This paper provides a scalable time geography approach to measure the reliability of transit accessibility. We introduce the concept of realizable real-time accessibility based on the STP to address the overestimation of accessibility in traditional measures. Like retrospective real-time accessibility, the realizable real-time accessibility is also calculated based on actual bus locations data, but it acknowledges that users are not able to know the actual arrival times a priori and respond in real-time to on-time performance deviations in the network. We also introduce the concept of accessibility unreliability as a measure of the deviation of schedule accessibility or retrospective accessibility from realizable accessibility. This measure represents the difference between the expected potential path area (PPA)—i.e., the spatial footprint of the STP—and the actual or realized PPA based on realistic system performance given the same time budget and departure time. The aggregate version of this measure can also show the consistency and reliability of the transit service; this is vital for administrative and planning purposes. We use schedule and real-time vehicle location data to calculate and compare STPs based on schedule, retrospective, and realizable real-time accessibility assumptions. We illustrate these measures using GTFS data from the Central Ohio Transit Authority (COTA) bus system, a public transit agency in Columbus, Ohio, USA. The analyses focus on the spatial and temporal patterns in different levels from 2018 to 2019 across Columbus.

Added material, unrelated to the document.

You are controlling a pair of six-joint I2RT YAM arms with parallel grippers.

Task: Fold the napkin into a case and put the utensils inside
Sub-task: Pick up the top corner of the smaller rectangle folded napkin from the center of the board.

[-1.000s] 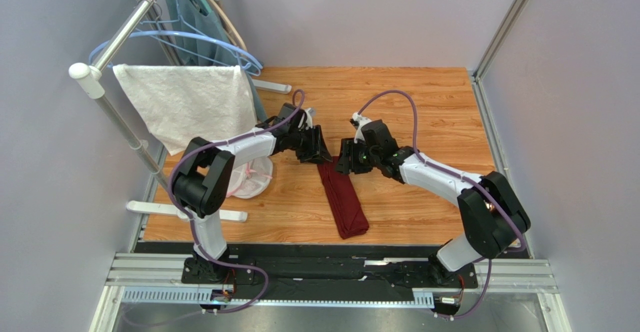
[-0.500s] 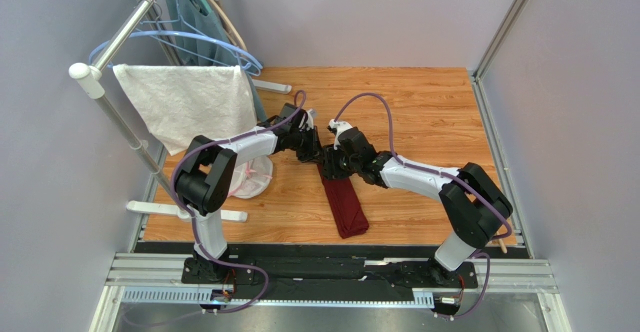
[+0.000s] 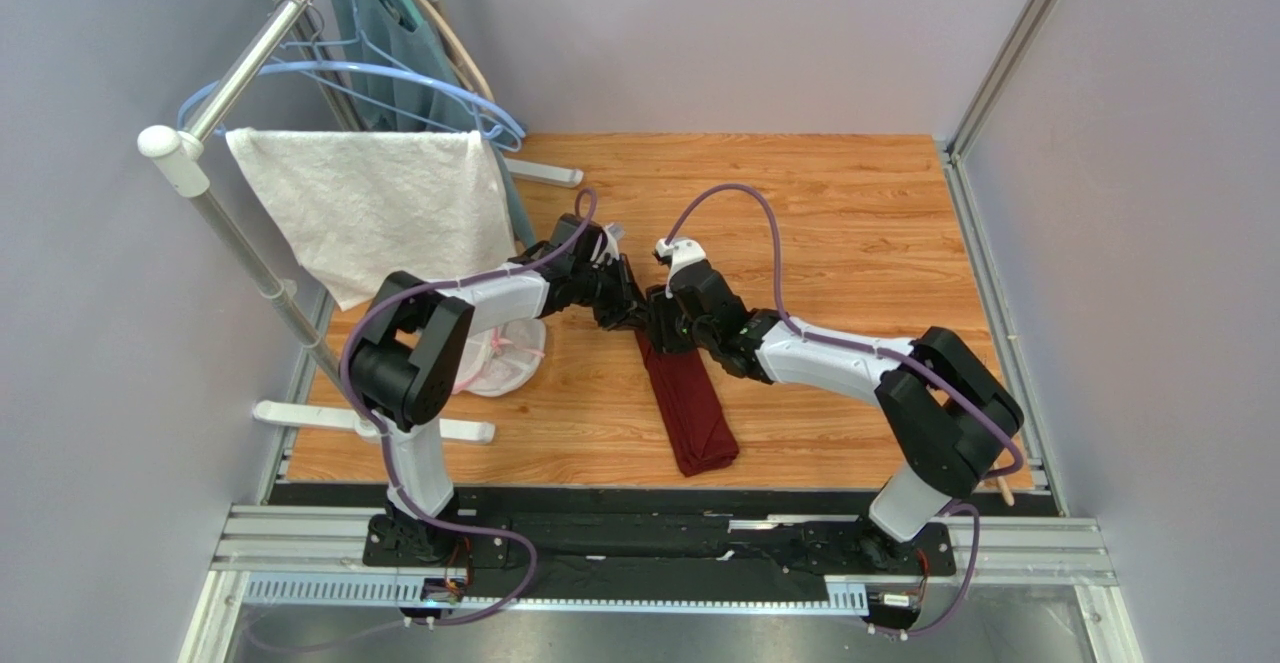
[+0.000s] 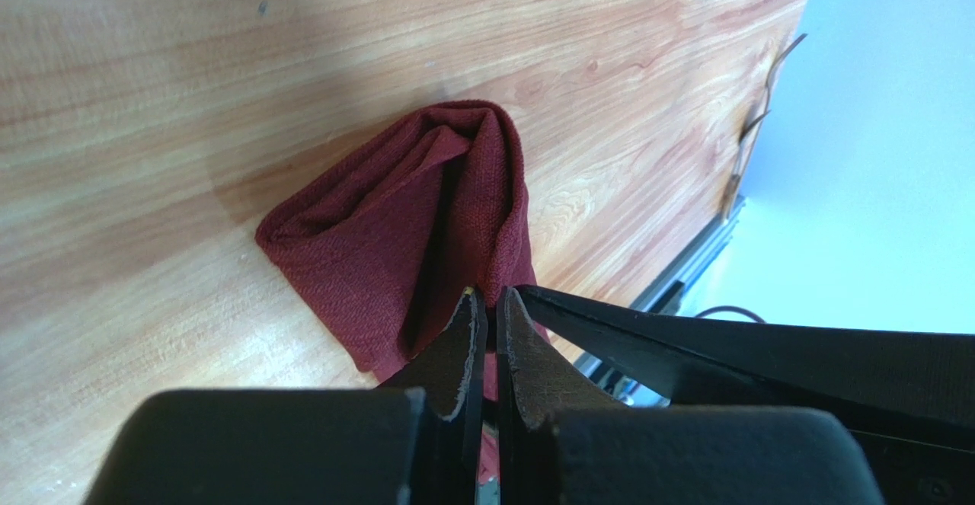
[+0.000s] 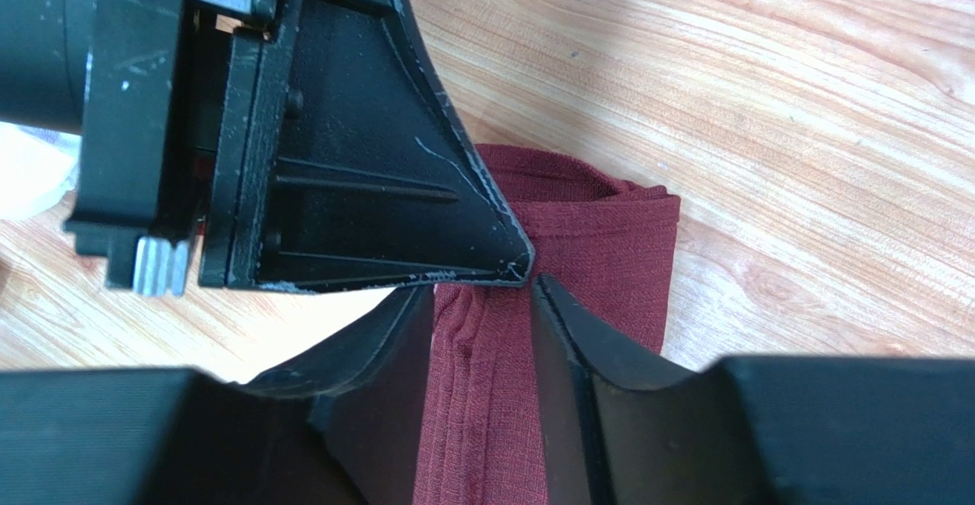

In the next section of the paper, we discuss the background of the space–time prism, transit accessibility, and the unreliability issue of accessibility measures. We then introduce the data source; the time-dependent routing algorithm; the concepts of scheduled, retrospective real-time, and realizable real-time STP; and accessibility unreliability in the methodology section. We finally discuss the findings of overall distinction, spatial, and temporal analyses in the results section.


This section provides background for the concepts and measures of realizable real-time accessibility and accessibility unreliability. We discuss: (1) the evolution of the space–time prism; (2) the development of transit accessibility measurements; and (3) the unreliability of schedule-based accessibility measures.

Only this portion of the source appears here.